PROMPT: Retype every line from the start of the data down to and including the line with "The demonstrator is". Skip the pictures.

INFORMATION SUPPLIED:
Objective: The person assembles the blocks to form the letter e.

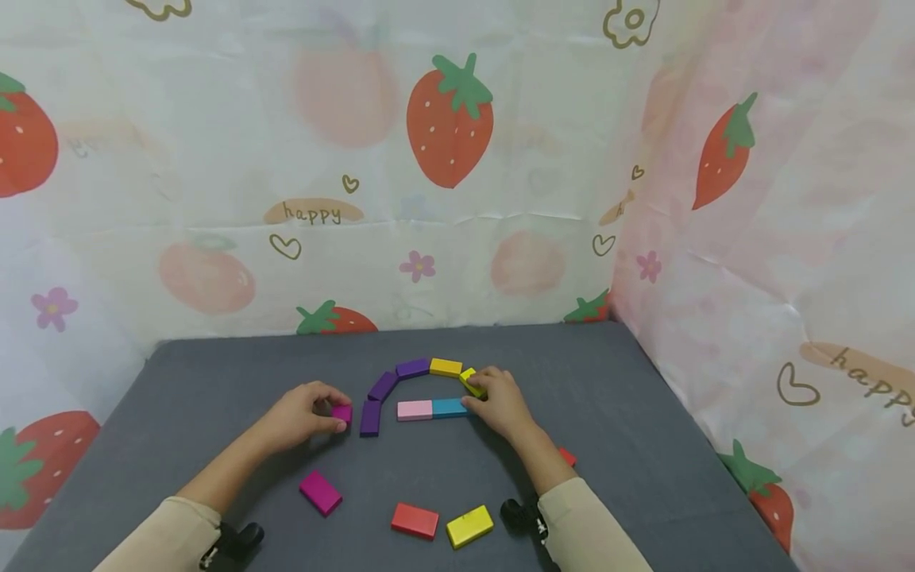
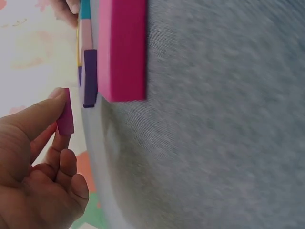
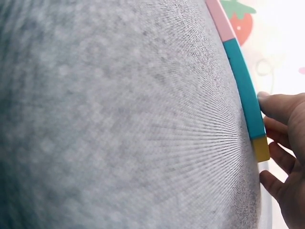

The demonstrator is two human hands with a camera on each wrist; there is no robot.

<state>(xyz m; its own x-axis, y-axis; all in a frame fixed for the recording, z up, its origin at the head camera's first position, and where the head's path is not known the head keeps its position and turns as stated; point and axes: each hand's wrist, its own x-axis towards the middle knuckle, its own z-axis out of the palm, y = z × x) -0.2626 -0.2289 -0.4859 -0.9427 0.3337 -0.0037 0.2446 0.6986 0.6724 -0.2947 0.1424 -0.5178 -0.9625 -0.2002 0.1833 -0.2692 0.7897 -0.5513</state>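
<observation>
My left hand (image 1: 303,417) pinches a small magenta block (image 1: 342,414) between thumb and fingers, just left of an arc of blocks. Purple blocks (image 1: 383,386) make up the arc's left side, and an orange-yellow block (image 1: 446,367) continues it across the top. At its right end my right hand (image 1: 503,405) holds a yellow block (image 1: 469,380), partly covered by the fingers. Inside the arc, a pink block (image 1: 415,411) lies end to end with a blue block (image 1: 448,408). The right thumb is close to the blue block's right end; whether they touch, I cannot tell.
Nearer the front of the grey table (image 1: 236,381) lie a magenta block (image 1: 321,493), a red block (image 1: 415,520) and a yellow block (image 1: 469,527). Another red block (image 1: 567,457) is partly hidden by the right forearm. A strawberry-print curtain (image 1: 450,238) surrounds the table's back and sides.
</observation>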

ANSWER SECTION:
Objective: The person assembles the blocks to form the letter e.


The demonstrator is two human hands with a camera on each wrist; there is no robot.

The output above is the complete answer.